### Work to complete
In the records below, find each line that holds "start" and return it.

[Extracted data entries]
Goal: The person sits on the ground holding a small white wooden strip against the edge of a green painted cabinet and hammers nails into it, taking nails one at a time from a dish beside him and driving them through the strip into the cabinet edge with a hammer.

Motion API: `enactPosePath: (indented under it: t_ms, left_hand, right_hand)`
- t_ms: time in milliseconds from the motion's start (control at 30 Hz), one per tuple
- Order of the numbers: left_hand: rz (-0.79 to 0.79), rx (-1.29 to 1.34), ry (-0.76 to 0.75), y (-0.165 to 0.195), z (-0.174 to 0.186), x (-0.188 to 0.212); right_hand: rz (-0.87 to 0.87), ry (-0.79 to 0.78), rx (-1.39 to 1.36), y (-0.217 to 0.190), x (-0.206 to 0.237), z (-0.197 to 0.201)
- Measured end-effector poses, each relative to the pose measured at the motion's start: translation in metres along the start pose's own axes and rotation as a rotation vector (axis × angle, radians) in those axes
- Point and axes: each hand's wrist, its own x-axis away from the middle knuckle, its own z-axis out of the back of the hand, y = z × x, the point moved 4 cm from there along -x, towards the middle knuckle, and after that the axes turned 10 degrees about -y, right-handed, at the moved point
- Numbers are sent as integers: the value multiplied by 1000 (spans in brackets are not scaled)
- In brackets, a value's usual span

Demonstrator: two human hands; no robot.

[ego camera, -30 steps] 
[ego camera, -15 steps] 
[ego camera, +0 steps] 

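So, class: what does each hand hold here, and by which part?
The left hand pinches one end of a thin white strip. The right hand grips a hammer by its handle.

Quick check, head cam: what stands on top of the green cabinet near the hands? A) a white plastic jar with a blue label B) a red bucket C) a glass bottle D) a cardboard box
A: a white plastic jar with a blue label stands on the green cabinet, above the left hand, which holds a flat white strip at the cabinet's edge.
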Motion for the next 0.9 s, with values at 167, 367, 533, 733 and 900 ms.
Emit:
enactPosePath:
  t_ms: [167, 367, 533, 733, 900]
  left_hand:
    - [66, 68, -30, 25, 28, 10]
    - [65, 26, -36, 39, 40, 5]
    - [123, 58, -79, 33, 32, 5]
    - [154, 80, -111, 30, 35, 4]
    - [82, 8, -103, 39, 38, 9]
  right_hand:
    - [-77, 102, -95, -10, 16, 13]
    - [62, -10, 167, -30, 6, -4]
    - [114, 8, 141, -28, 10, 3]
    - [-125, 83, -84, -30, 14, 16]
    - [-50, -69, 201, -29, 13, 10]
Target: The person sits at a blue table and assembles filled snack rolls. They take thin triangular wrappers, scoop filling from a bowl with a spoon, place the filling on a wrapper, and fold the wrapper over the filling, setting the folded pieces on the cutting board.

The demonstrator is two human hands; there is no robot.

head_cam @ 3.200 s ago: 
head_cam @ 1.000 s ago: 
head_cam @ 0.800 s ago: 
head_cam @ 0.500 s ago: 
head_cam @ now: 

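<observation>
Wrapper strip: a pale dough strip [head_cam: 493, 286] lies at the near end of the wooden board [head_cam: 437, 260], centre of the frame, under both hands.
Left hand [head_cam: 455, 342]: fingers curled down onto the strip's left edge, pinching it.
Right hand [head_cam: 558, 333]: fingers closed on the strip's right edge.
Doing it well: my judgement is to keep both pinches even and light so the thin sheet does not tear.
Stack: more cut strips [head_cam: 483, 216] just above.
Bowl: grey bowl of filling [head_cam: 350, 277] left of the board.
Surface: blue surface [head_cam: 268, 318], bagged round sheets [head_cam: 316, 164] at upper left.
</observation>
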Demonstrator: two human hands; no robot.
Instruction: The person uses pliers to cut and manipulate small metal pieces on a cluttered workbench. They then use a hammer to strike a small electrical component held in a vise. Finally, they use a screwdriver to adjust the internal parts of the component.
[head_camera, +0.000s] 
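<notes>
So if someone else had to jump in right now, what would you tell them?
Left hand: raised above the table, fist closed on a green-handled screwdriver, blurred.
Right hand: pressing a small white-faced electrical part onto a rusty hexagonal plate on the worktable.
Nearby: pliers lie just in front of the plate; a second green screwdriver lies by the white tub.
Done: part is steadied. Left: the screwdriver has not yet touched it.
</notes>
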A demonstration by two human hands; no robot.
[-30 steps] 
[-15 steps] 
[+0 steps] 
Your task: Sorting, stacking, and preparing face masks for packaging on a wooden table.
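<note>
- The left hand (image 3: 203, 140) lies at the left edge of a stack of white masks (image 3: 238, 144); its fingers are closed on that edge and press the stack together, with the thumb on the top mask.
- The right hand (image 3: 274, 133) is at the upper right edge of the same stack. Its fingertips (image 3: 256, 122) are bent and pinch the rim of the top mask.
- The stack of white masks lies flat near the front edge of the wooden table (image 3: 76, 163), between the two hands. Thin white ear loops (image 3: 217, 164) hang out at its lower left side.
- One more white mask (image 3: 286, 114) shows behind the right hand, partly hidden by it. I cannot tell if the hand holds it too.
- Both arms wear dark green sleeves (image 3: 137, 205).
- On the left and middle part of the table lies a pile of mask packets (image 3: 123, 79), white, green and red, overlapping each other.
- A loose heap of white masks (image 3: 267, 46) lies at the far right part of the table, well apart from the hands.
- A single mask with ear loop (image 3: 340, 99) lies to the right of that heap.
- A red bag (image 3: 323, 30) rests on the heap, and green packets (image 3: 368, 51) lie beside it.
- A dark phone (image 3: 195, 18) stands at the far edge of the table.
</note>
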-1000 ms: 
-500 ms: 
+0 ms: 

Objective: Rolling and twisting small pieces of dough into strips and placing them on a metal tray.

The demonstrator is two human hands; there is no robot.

### Task solution
- t_ms: time in milliseconds from the motion's start (control at 30 Hz), one per tuple
- Measured end-effector poses, each relative to the pose measured at the motion's start: translation in metres along the start pose's own axes and rotation as a rotation vector (axis × angle, radians) in those axes

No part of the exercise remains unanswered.